**Assignment**
Your answer should be every line from the records that contains "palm".
Study material START
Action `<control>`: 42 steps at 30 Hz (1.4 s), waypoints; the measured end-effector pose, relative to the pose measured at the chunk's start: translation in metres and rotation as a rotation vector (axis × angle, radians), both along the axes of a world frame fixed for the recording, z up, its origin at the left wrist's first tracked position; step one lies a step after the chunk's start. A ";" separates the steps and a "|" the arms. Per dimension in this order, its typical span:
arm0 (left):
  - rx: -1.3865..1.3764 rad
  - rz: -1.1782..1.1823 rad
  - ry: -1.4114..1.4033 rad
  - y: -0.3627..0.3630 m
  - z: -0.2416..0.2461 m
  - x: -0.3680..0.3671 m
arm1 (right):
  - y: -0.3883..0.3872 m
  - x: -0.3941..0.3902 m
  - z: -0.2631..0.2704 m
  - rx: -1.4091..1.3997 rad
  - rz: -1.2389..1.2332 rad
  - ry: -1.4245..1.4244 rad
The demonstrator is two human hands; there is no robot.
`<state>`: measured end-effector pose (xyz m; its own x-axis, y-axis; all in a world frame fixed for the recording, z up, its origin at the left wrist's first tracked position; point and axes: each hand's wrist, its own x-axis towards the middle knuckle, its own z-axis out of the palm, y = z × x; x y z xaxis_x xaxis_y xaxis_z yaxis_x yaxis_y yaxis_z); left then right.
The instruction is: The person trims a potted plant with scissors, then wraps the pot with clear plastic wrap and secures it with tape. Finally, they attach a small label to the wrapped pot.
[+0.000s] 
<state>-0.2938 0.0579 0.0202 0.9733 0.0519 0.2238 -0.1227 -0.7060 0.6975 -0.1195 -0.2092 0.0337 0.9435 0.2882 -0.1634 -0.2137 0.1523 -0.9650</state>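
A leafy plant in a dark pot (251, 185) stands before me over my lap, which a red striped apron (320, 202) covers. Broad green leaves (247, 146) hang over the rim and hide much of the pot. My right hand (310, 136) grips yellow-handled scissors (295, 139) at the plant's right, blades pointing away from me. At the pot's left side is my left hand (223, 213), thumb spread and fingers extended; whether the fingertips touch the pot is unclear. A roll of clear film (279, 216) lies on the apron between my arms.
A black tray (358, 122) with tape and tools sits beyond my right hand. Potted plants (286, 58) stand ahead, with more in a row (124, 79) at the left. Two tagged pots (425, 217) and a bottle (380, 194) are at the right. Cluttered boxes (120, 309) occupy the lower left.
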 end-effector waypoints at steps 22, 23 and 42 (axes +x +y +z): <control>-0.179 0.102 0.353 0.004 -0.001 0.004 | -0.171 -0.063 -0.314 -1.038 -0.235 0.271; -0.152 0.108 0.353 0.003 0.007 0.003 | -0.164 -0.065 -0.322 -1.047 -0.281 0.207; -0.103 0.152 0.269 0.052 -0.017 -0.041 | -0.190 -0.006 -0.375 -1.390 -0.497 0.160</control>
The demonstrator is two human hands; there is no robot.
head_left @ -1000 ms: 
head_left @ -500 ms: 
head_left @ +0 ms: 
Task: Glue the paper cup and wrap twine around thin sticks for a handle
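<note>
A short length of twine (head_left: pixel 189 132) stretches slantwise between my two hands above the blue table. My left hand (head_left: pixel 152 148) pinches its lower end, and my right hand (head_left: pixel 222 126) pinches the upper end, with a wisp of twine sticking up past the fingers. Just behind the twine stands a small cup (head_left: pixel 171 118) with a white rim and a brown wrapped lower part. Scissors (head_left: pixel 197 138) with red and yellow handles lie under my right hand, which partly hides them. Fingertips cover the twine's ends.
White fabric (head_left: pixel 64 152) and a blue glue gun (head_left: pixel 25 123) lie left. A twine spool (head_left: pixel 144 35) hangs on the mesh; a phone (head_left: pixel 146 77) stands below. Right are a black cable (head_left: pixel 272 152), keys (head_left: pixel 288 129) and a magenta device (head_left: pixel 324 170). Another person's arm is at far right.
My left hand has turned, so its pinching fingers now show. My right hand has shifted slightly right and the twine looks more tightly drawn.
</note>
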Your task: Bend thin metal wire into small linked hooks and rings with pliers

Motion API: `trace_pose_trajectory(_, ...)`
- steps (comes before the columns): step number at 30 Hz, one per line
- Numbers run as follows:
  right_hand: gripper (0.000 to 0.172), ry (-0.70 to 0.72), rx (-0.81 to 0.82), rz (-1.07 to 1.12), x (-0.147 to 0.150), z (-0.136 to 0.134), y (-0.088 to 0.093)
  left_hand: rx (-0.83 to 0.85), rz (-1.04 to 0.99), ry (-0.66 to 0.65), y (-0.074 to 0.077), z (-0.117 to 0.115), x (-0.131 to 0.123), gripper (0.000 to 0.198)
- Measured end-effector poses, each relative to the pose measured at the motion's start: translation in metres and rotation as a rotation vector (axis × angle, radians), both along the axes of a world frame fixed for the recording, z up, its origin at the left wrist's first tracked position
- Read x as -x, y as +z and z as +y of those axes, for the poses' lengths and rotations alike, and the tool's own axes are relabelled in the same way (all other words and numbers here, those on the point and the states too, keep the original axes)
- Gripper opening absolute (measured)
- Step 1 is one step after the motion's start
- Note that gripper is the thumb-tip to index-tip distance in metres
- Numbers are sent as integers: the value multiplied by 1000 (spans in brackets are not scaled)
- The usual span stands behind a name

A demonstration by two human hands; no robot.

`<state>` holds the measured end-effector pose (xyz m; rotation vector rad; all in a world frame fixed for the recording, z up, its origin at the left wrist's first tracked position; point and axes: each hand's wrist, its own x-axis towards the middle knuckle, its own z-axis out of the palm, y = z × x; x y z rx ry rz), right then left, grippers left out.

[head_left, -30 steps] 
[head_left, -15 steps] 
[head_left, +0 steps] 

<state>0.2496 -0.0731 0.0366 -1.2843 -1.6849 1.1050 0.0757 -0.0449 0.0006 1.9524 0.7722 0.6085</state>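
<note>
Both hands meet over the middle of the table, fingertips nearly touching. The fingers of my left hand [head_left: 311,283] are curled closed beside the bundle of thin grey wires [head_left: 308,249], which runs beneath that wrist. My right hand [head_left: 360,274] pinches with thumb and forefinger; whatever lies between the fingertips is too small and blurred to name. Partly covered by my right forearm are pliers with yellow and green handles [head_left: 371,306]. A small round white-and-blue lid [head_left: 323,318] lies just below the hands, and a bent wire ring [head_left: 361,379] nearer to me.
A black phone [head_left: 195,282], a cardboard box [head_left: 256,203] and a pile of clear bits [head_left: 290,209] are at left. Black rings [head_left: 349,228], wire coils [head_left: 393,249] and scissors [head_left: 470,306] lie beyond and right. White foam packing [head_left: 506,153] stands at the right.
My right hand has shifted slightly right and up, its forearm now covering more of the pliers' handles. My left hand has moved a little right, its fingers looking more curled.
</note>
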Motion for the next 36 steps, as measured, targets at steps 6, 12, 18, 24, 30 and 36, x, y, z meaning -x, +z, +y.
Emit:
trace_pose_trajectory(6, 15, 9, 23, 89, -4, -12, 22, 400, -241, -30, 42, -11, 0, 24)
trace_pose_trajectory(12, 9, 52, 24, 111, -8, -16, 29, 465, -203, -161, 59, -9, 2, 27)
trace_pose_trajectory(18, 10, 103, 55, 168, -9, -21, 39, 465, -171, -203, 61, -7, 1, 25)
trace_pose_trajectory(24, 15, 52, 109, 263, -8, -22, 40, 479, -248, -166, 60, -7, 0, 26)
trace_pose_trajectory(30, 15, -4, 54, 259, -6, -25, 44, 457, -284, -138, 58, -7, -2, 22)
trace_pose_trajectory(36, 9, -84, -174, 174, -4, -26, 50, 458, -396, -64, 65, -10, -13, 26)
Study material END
**Answer box**
`<state>`: measured end-effector pose (xyz m; its own x-axis, y-axis; all in a world frame fixed for the recording, z up, its origin at the left wrist's first tracked position; point and axes: each hand's wrist, its own x-axis towards the middle knuckle, its own z-axis out of the palm, y = z × x; x y z xaxis_x xaxis_y xaxis_z yaxis_x yaxis_y yaxis_z); left then right.
`<state>` holds the measured end-effector pose (xyz m; rotation vector rad; all in a world frame fixed for the recording, z up, its origin at the left wrist's first tracked position; point and axes: each hand's wrist, its own x-axis towards the middle knuckle, its own z-axis out of the palm, y = z × x; x y z rx ry rz), right then left, grippers left out.

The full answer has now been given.